Further foundational research has improved technical text preprocessing methods for the Ukrainian language. Techniques like Cyrillic normalization, abbreviation handling, and compound word segmentation have been developed to significantly enhance the quality of input data for transformer models in domain-specific tasks [ 16 ].

Overall, these research efforts illustrate that fine-tuning transformer models for Ukrainian classification tasks is becoming increasingly practical. Strategies like synthetic data generation, adapter tuning, and targeted linguistic preprocessing continue to contribute to improved model performance.

3. Data overview

The experiments were conducted on a dataset of Ukrainian text samples annotated for propaganda techniques, formulated as a multi-label classification task. Each text may employ one or more of 10 distinct propaganda techniques (e.g., loaded language, bandwagon, whataboutism, appeal to fear, straw man, etc.) [ 2 ], following a taxonomy similar to that used in propaganda detection tasks in news articles [ 1 ]. The dataset consists of 3,822 samples in total (after filtering), with an average of approximately 1.3 techniques labelled per sample. The class distribution is highly imbalanced, which represents a common challenge in multi-label datasets [17]. For instance, the most frequent label, loaded_language, appears in 1,973 samples (over 50% of all instances), whereas the rarest technique, straw_man, is found in only 138 samples (~3.6%). Such imbalance may bias models towards consistently predicting the majority class, resulting in neglect of minority classes. To mitigate this, stratified data splitting and customized loss functions are employed, as described below.

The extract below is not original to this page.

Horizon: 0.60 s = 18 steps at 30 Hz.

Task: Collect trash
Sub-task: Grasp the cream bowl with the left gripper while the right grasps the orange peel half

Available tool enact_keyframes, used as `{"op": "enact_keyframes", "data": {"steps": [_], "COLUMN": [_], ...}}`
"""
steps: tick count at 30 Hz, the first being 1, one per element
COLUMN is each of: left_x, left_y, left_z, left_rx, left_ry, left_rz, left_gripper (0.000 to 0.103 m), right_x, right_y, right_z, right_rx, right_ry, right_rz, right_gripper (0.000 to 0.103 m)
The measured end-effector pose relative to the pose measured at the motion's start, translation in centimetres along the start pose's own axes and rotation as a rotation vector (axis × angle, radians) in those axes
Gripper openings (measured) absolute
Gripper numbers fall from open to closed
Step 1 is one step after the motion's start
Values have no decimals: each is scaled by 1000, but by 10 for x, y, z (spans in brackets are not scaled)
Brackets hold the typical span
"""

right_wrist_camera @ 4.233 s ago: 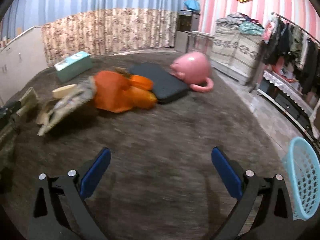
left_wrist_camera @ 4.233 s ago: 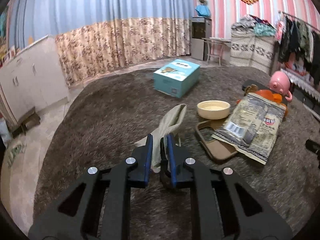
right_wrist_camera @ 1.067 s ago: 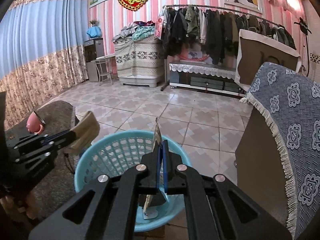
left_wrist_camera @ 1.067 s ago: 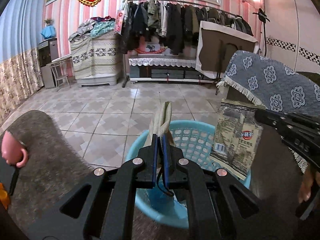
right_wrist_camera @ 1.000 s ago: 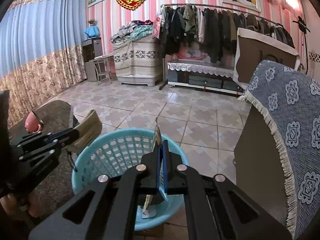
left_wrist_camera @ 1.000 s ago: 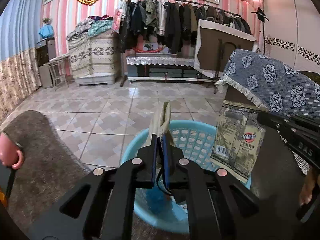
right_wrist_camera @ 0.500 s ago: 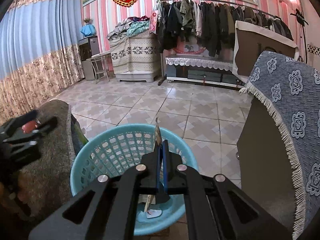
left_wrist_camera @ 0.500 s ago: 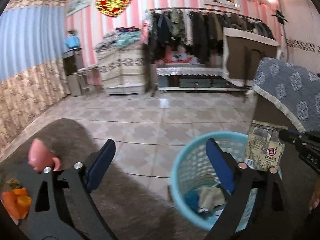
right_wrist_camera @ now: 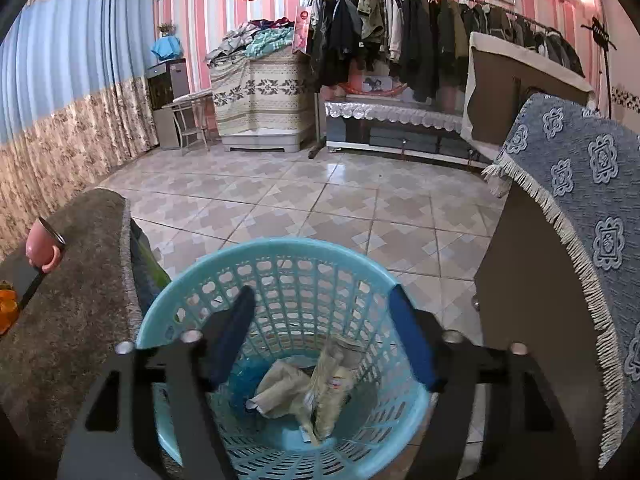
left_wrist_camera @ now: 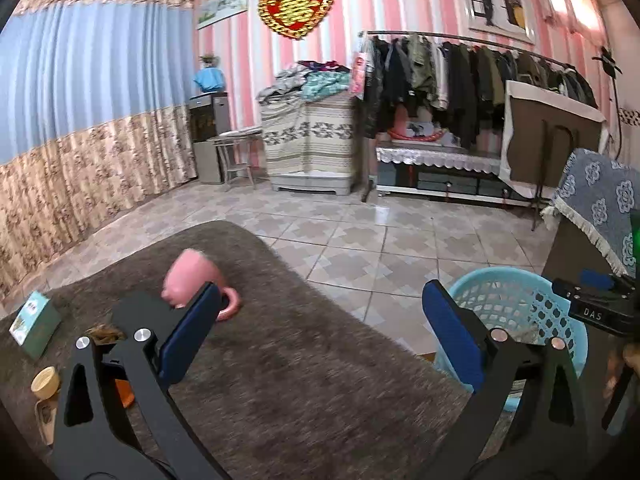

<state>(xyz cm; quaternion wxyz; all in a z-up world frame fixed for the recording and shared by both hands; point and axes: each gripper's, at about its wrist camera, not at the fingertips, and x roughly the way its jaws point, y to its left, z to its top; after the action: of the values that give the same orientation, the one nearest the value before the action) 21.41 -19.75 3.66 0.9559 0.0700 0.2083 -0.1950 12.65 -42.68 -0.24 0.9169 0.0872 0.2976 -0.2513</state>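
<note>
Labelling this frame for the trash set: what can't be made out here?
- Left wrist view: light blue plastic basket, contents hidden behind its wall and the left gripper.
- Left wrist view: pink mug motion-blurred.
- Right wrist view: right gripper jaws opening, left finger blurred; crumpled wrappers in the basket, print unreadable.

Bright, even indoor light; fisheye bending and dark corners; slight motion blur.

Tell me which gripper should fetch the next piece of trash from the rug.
Left. The left gripper faces the rug, jaws opening with nothing between them. The right gripper hangs over the basket, jaws opening above the dropped wrappers.
</note>
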Motion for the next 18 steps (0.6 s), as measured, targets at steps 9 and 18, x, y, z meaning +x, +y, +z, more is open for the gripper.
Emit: {"op": "enact_keyframes", "data": {"steps": [9, 18], "left_x": [-28, -45], "left_y": [56, 114], "left_z": [-14, -42], "left_rx": [-84, -129], "left_ry": [18, 52], "left_rz": [75, 195], "left_gripper": [98, 98], "right_x": [-34, -45], "right_y": [25, 90], "right_z": [7, -7], "right_rx": [-30, -108], "right_ry": [-84, -87], "right_rz": [-13, 96], "right_gripper": [97, 98]}}
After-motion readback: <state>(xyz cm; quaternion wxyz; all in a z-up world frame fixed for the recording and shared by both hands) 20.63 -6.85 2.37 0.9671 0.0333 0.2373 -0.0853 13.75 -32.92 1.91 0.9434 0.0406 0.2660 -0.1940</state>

4. Model Development 4.1. Preparation

The dataset was split into training (80%) and validation (20%) subsets using a multilabelstratified shuffle split, ensuring that each propaganda technique was represented proportionally across both subsets. This stratification prevented the exclusion of rare classes from the validation set. Minimal text preprocessing was performed, given that the pre-trained model is capable of handling raw text; only excessive whitespace and line breaks were removed. Emojis and other symbols present in the texts were intentionally retained, as these could convey sentiment or emphasis pertinent to specific propaganda techniques. Although the average text length was relatively short— typically 256 tokens — a maximum sequence length of 512 tokens was set to accommodate longer examples with maximum pre-trained model capacity. Labels for each sample were binarized into a 10-dimensional vector for model training.

4.2. Pre-trained language model

As base model pre-trained RoBERTa-base transformer model, specifically the publicly available youscan/ukr-roberta-base was chosen, originally trained on the Fill-Mask task, with an initial dataset consisting of 85 million lines of Ukrainian texts from Wikipedia, social networks and Ukrainian OSCAR deduplicated dataset [18]. The model architecture aligns with the RoBERTa base model [20], featuring 12 transformer layers, 768 hidden units per layer, 12 attention heads, and approximately 125 million parameters [18].

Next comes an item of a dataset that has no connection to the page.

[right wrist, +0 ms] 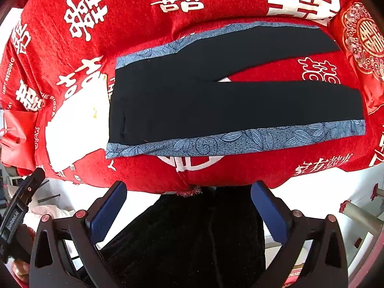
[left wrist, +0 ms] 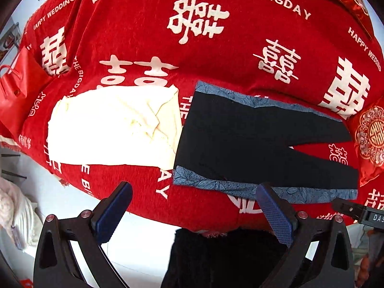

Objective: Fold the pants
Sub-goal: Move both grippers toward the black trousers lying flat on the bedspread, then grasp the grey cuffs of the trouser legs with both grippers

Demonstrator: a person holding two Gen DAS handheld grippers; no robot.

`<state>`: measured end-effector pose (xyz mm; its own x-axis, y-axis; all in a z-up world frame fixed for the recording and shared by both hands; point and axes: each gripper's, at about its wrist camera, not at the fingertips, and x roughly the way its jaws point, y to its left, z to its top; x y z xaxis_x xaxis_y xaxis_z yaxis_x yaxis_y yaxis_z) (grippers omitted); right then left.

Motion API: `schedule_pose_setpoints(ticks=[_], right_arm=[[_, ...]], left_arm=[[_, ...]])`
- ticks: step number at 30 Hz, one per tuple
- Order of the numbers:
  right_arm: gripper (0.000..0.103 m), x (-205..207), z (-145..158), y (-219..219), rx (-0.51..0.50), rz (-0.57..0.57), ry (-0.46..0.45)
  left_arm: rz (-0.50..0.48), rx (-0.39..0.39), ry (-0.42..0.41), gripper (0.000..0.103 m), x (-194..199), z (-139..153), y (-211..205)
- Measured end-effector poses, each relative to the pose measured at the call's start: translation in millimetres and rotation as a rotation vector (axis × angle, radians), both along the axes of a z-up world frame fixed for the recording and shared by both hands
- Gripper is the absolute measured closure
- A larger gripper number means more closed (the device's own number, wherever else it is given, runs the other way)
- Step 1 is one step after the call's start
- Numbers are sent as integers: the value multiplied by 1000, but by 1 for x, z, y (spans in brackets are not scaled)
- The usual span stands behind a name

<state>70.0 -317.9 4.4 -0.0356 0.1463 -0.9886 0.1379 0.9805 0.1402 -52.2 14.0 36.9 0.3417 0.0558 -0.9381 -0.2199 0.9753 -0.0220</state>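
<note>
Two grippers, both mine, both spread wide and holding nothing. My left gripper [left wrist: 194, 213] hangs over the near edge of the bed, its blue pads [left wrist: 276, 213] apart, the right-hand pad overlapping the blue side stripe in the view, though I cannot tell if it touches. My right gripper [right wrist: 189, 208] hovers just off the same near edge, its fingers parted over a dark garment [right wrist: 192, 240] I cannot make out.

Now the pants [right wrist: 192, 100]: black, with a blue leaf-print stripe [right wrist: 240, 141] down each outer seam, lying flat and unfolded on the red blanket [right wrist: 144, 24] with white characters and wedding lettering. The waistband faces the left end of the bed, the two legs run toward the right end and part in a narrow V, so red shows between them. The near stripe lies along the near edge of the bed.

Just beside the waistband, touching or nearly so, sits a folded cream cloth [left wrist: 112, 124], very bright in the light. At the right end, by the leg hems, a red cushion [right wrist: 362, 48] with a gold round emblem. At the left end, a red bag [left wrist: 16, 96] with a handle.
</note>
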Motion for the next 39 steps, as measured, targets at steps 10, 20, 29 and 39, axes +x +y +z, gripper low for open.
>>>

Initially, other pre-trained models were explored to compare performance, such as:

The "unknown token ratio" was quantified for several models, resulting in values around 1–2% for models such as XLM-RoBERTa, whereas the selected monolingual model had a ratio of 0.0%. This result indicated vocabulary coverage by the youscan/ukr-roberta-base model, likely because its pre-training data closely matched the domain, including informal social media language. Consequently, and to maintain a relatively compact model size (125 million parameters), the monolingual RoBERTa-base model was chosen for all subsequent experiments.

Transfer learning was leveraged by adding a classification head to the pre-trained model, which consists of a feed-forward layer producing one logit per propaganda technique, with a sigmoid activation applied to each logit to obtain independent probabilities for each label. This configuration frames the task as 10 parallel binary classification problems, a standard approach in multi-label text classification.

4.3. Training details

The HuggingFace Trainer API was utilized to manage the training loops [27], with modifications introduced to incorporate various loss functions — namely, weighted Binary CrossEntropy (BCE) Loss, Focal Loss [28], and unboundF1 Loss [29] — as detailed in the experiments section. A custom Trainer subclass was developed to implement weighted binary cross-entropy that redefines the loss computation by employing a Binary Cross-Entropy Loss with logits loss function, adjusted with a pre-computed weight tensor. Similarly, Focal Loss and unboundF1 Loss were implemented as separate modules and integrated into the training process [ 2 ]. During training, macro-F1 was adopted as the primary evaluation metric, reflecting the emphasis of the UNLP Shard Task competition on treating all techniques with equal importance, in contrast to micro-F1, which tends to be influenced by the majority class. Micro-F1 and per-class metrics were also recorded for further analytical purposes, although they were not used in the model selection process.

All layers of the RoBERTa model were fine-tuned on the training set. Training was conducted for up to 5 epochs, more epochs give worse results on validation performance. Evaluation of the validation set was performed at the end of each epoch, and the best model—defined as the model with the highest validation macro-F1 — was saved. All experiments were carried out on a single NVIDIA 2060 RTX GPU using mixed precision (fp16) and train batch size from 8 to 12 to accelerate training and utilize all available memory (6 GB).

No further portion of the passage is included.